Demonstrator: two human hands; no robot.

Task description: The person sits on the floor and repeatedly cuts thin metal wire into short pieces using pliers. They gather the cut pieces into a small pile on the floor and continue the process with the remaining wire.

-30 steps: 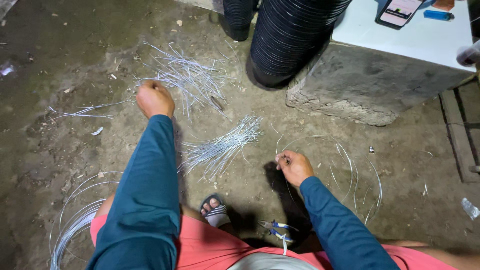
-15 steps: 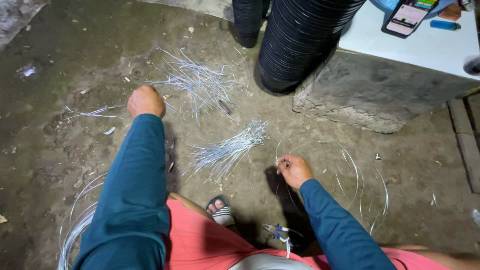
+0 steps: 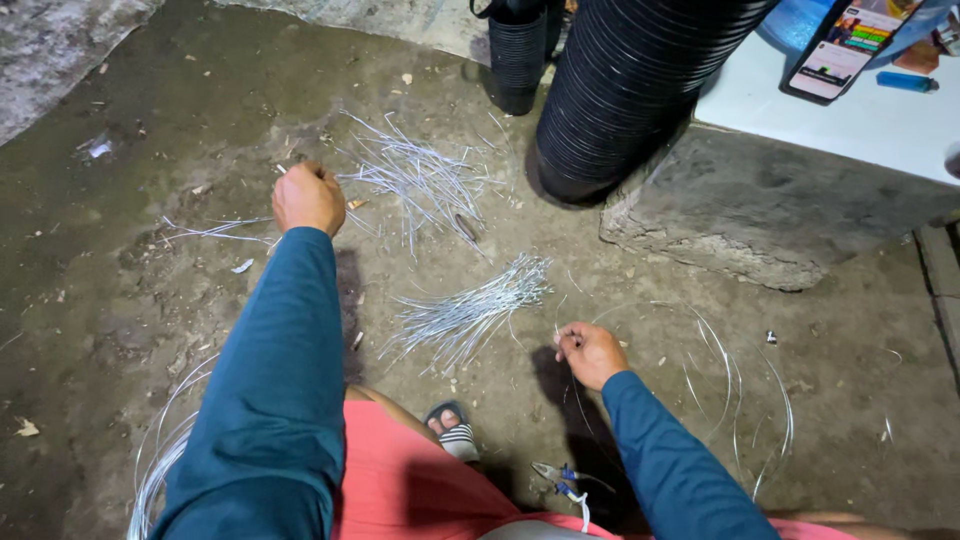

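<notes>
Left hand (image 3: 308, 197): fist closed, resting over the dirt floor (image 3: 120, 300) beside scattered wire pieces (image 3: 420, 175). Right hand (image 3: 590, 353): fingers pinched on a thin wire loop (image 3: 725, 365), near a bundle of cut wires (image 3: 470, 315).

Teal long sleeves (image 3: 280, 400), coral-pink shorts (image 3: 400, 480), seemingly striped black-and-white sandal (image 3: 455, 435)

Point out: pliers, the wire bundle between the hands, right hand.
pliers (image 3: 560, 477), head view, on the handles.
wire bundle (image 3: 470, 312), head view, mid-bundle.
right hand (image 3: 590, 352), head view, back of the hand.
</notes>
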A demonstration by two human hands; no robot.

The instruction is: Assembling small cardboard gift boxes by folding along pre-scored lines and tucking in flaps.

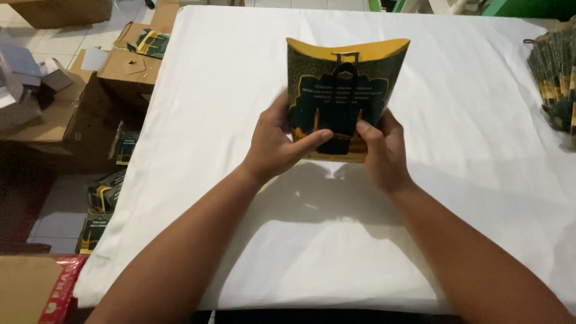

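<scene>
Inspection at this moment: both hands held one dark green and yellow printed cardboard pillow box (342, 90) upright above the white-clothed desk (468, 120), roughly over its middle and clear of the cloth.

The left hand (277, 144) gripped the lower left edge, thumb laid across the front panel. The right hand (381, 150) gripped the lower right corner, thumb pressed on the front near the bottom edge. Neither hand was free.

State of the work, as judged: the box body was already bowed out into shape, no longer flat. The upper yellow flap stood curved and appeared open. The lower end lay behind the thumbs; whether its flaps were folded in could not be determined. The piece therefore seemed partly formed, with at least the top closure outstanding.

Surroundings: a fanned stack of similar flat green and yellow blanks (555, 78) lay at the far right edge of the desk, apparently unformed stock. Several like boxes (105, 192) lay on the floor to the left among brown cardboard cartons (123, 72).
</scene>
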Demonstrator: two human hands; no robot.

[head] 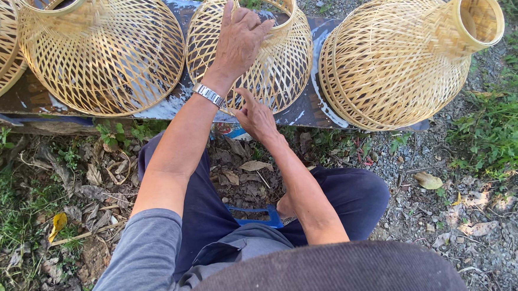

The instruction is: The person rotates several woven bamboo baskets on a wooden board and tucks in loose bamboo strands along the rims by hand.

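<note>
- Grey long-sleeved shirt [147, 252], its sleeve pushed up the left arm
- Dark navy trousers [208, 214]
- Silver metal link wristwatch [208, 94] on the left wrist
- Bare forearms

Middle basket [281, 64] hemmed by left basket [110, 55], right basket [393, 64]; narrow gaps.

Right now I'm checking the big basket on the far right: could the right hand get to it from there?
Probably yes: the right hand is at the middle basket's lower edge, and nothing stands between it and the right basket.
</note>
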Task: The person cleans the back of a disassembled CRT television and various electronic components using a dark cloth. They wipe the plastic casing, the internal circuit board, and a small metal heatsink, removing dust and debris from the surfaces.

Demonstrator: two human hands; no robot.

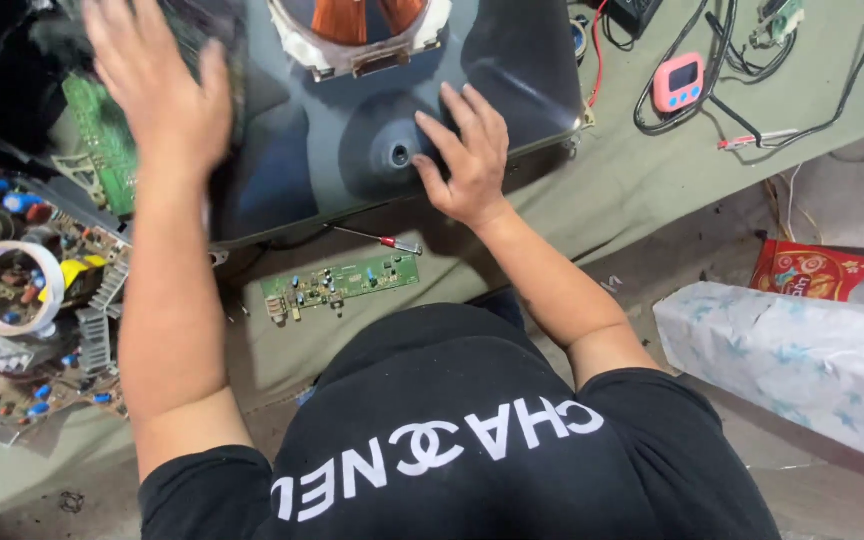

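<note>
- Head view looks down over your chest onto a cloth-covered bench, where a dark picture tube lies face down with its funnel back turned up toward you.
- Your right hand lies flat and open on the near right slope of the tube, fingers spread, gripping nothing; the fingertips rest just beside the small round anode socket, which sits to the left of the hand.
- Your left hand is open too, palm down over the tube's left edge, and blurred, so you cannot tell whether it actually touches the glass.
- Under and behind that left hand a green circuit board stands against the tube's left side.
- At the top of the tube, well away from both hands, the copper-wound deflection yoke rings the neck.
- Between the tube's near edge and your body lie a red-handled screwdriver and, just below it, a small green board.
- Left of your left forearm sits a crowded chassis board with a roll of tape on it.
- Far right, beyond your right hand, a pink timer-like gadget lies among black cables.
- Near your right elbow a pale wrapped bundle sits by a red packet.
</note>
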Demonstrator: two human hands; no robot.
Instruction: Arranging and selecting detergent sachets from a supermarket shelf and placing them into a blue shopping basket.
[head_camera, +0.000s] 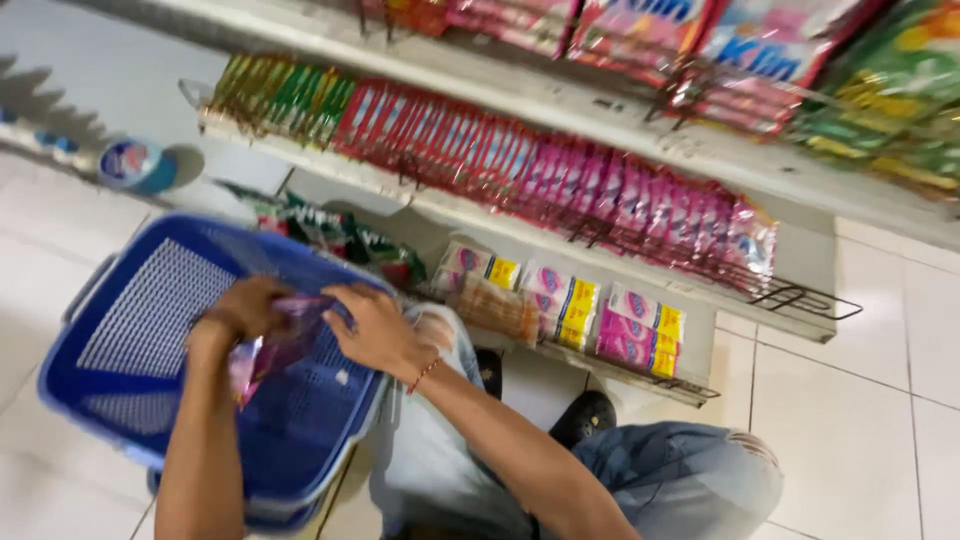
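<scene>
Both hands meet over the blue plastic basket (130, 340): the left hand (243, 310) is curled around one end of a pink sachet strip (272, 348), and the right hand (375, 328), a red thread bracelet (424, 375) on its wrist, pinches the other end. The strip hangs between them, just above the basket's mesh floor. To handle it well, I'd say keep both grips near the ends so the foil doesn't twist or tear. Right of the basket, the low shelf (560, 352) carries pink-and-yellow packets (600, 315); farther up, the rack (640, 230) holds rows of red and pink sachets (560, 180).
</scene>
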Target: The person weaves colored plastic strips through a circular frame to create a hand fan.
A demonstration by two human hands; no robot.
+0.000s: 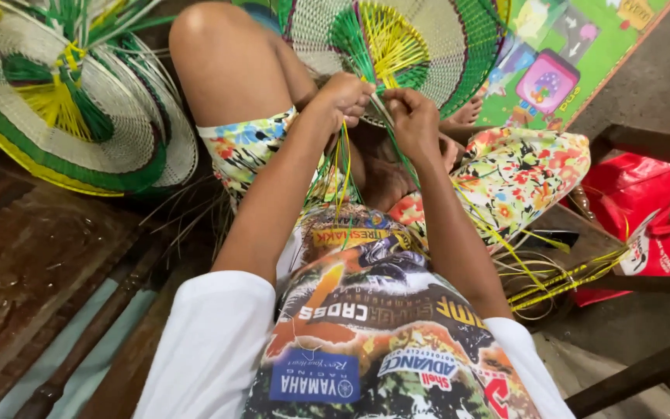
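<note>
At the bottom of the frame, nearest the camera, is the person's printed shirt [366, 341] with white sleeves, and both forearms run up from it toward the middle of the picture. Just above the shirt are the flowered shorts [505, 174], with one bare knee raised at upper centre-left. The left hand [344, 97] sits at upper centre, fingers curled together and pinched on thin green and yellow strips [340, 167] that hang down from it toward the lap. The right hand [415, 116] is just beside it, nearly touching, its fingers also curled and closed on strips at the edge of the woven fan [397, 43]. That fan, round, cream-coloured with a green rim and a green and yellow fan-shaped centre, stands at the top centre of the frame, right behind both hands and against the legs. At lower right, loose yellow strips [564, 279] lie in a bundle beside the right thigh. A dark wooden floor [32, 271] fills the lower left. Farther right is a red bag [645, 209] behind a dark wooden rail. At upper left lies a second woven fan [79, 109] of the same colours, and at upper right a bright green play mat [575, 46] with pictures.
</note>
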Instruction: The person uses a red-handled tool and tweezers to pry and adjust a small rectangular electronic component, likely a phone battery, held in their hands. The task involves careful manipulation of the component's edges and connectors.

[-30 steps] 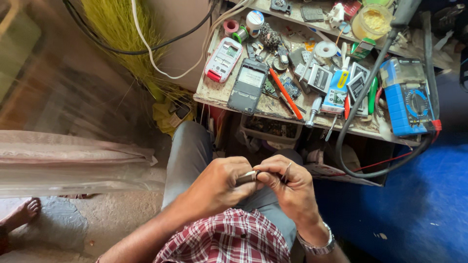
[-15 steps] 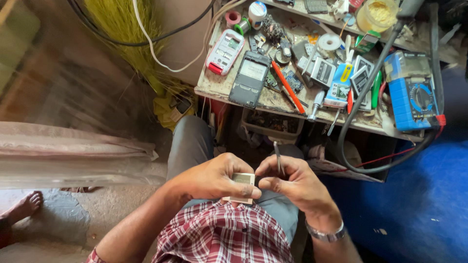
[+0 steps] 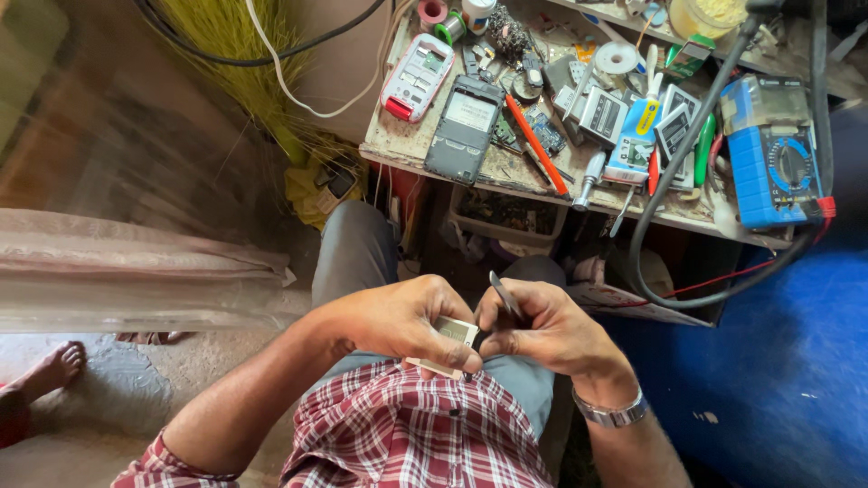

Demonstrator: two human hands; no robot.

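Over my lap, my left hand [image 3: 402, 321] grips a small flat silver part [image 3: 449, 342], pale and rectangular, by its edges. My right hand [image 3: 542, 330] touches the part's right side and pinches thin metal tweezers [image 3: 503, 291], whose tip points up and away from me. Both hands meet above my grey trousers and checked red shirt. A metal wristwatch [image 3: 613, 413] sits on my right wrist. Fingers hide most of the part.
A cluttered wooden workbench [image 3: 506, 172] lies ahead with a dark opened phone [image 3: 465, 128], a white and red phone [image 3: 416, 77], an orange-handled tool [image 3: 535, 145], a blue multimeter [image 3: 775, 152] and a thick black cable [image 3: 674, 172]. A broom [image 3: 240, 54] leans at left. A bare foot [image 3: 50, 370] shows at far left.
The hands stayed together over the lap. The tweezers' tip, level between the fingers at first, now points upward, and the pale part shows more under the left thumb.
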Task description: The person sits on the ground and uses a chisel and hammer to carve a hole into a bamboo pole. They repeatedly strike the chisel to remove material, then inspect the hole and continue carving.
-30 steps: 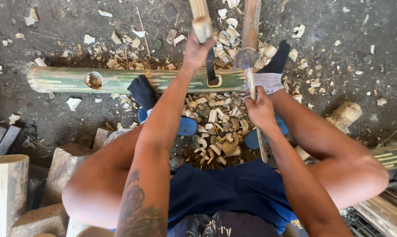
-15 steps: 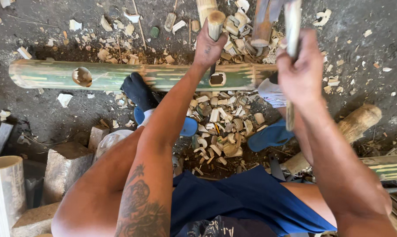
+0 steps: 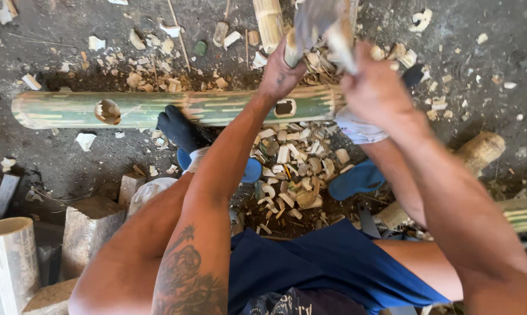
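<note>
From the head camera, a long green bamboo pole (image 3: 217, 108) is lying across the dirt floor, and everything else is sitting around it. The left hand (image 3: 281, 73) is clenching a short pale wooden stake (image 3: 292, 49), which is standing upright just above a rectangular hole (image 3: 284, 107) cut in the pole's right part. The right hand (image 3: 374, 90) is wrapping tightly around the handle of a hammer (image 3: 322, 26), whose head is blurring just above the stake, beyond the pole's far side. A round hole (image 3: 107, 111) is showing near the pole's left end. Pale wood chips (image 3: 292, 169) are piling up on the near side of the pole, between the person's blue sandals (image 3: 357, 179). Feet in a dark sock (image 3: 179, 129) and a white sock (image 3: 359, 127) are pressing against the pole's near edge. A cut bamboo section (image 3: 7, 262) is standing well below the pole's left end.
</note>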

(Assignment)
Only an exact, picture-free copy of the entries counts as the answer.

(Completed exercise)
Demonstrator: two human hands; no robot.

Task description: The person sits on the floor and repeatedly cuts thin metal wire into short pieces using pliers. They gather the cut pieces into a small pile on the floor and continue the process with the remaining wire.

-30 steps: 
-15 steps: 
+0 steps: 

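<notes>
Left hand (image 3: 308, 197): fist closed, resting over the dirt floor (image 3: 120, 300) beside scattered wire pieces (image 3: 420, 175). Right hand (image 3: 590, 353): fingers pinched on a thin wire loop (image 3: 725, 365), near a bundle of cut wires (image 3: 470, 315).

Teal long sleeves (image 3: 280, 400), coral-pink shorts (image 3: 400, 480), seemingly striped black-and-white sandal (image 3: 455, 435)

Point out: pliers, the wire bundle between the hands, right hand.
pliers (image 3: 560, 477), head view, on the handles.
wire bundle (image 3: 470, 312), head view, mid-bundle.
right hand (image 3: 590, 352), head view, back of the hand.
</notes>
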A demonstration by two human hands; no robot.

The instruction is: Assembling small cardboard gift boxes by folding along pre-scored lines and tucking in flaps.


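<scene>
Inspection at this moment: both hands held one dark green and yellow printed cardboard pillow box (342, 90) upright above the white-clothed desk (468, 120), roughly over its middle and clear of the cloth.

The left hand (277, 144) gripped the lower left edge, thumb laid across the front panel. The right hand (381, 150) gripped the lower right corner, thumb pressed on the front near the bottom edge. Neither hand was free.

State of the work, as judged: the box body was already bowed out into shape, no longer flat. The upper yellow flap stood curved and appeared open. The lower end lay behind the thumbs; whether its flaps were folded in could not be determined. The piece therefore seemed partly formed, with at least the top closure outstanding.

Surroundings: a fanned stack of similar flat green and yellow blanks (555, 78) lay at the far right edge of the desk, apparently unformed stock. Several like boxes (105, 192) lay on the floor to the left among brown cardboard cartons (123, 72).
</scene>
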Demonstrator: two human hands; no robot.

[head] 

The instruction is: The person rotates several woven bamboo baskets on a wooden board and tucks in loose bamboo strands along the rims by hand.

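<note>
- Grey long-sleeved shirt [147, 252], its sleeve pushed up the left arm
- Dark navy trousers [208, 214]
- Silver metal link wristwatch [208, 94] on the left wrist
- Bare forearms

Middle basket [281, 64] hemmed by left basket [110, 55], right basket [393, 64]; narrow gaps.

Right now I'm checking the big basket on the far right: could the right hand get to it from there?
Probably yes: the right hand is at the middle basket's lower edge, and nothing stands between it and the right basket.
</note>
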Task: The person cleans the back of a disassembled CRT television and various electronic components using a dark cloth. They wipe the plastic casing, the internal circuit board, and a small metal heatsink, removing dust and debris from the surfaces.

Demonstrator: two human hands; no robot.


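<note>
- Head view looks down over your chest onto a cloth-covered bench, where a dark picture tube lies face down with its funnel back turned up toward you.
- Your right hand lies flat and open on the near right slope of the tube, fingers spread, gripping nothing; the fingertips rest just beside the small round anode socket, which sits to the left of the hand.
- Your left hand is open too, palm down over the tube's left edge, and blurred, so you cannot tell whether it actually touches the glass.
- Under and behind that left hand a green circuit board stands against the tube's left side.
- At the top of the tube, well away from both hands, the copper-wound deflection yoke rings the neck.
- Between the tube's near edge and your body lie a red-handled screwdriver and, just below it, a small green board.
- Left of your left forearm sits a crowded chassis board with a roll of tape on it.
- Far right, beyond your right hand, a pink timer-like gadget lies among black cables.
- Near your right elbow a pale wrapped bundle sits by a red packet.
</note>
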Demonstrator: two human hands; no robot.
Instruction: Arranging and selecting detergent sachets from a supermarket shelf and placing them into a blue shopping basket.
[head_camera, +0.000s] 
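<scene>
Both hands meet over the blue plastic basket (130, 340): the left hand (243, 310) is curled around one end of a pink sachet strip (272, 348), and the right hand (375, 328), a red thread bracelet (424, 375) on its wrist, pinches the other end. The strip hangs between them, just above the basket's mesh floor. To handle it well, I'd say keep both grips near the ends so the foil doesn't twist or tear. Right of the basket, the low shelf (560, 352) carries pink-and-yellow packets (600, 315); farther up, the rack (640, 230) holds rows of red and pink sachets (560, 180).
</scene>
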Target: The person weaves colored plastic strips through a circular frame to create a hand fan.
A demonstration by two human hands; no robot.
+0.000s: 
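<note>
At the bottom of the frame, nearest the camera, is the person's printed shirt [366, 341] with white sleeves, and both forearms run up from it toward the middle of the picture. Just above the shirt are the flowered shorts [505, 174], with one bare knee raised at upper centre-left. The left hand [344, 97] sits at upper centre, fingers curled together and pinched on thin green and yellow strips [340, 167] that hang down from it toward the lap. The right hand [415, 116] is just beside it, nearly touching, its fingers also curled and closed on strips at the edge of the woven fan [397, 43]. That fan, round, cream-coloured with a green rim and a green and yellow fan-shaped centre, stands at the top centre of the frame, right behind both hands and against the legs. At lower right, loose yellow strips [564, 279] lie in a bundle beside the right thigh. A dark wooden floor [32, 271] fills the lower left. Farther right is a red bag [645, 209] behind a dark wooden rail. At upper left lies a second woven fan [79, 109] of the same colours, and at upper right a bright green play mat [575, 46] with pictures.
</note>
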Instruction: The person uses a red-handled tool and tweezers to pry and adjust a small rectangular electronic component, likely a phone battery, held in their hands. The task involves careful manipulation of the component's edges and connectors.

[-30 steps] 
[-15 steps] 
[+0 steps] 

Demonstrator: two human hands; no robot.

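Over my lap, my left hand [image 3: 402, 321] grips a small flat silver part [image 3: 449, 342], pale and rectangular, by its edges. My right hand [image 3: 542, 330] touches the part's right side and pinches thin metal tweezers [image 3: 503, 291], whose tip points up and away from me. Both hands meet above my grey trousers and checked red shirt. A metal wristwatch [image 3: 613, 413] sits on my right wrist. Fingers hide most of the part.
A cluttered wooden workbench [image 3: 506, 172] lies ahead with a dark opened phone [image 3: 465, 128], a white and red phone [image 3: 416, 77], an orange-handled tool [image 3: 535, 145], a blue multimeter [image 3: 775, 152] and a thick black cable [image 3: 674, 172]. A broom [image 3: 240, 54] leans at left. A bare foot [image 3: 50, 370] shows at far left.
The hands stayed together over the lap. The tweezers' tip, level between the fingers at first, now points upward, and the pale part shows more under the left thumb.
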Task description: The person sits on the ground and uses a chisel and hammer to carve a hole into a bamboo pole. They repeatedly strike the chisel to remove material, then inspect the hole and continue carving.
-30 steps: 
-15 steps: 
+0 steps: 
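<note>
From the head camera, a long green bamboo pole (image 3: 217, 108) is lying across the dirt floor, and everything else is sitting around it. The left hand (image 3: 281, 73) is clenching a short pale wooden stake (image 3: 292, 49), which is standing upright just above a rectangular hole (image 3: 284, 107) cut in the pole's right part. The right hand (image 3: 374, 90) is wrapping tightly around the handle of a hammer (image 3: 322, 26), whose head is blurring just above the stake, beyond the pole's far side. A round hole (image 3: 107, 111) is showing near the pole's left end. Pale wood chips (image 3: 292, 169) are piling up on the near side of the pole, between the person's blue sandals (image 3: 357, 179). Feet in a dark sock (image 3: 179, 129) and a white sock (image 3: 359, 127) are pressing against the pole's near edge. A cut bamboo section (image 3: 7, 262) is standing well below the pole's left end.
</note>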

Nothing else belongs to this exercise.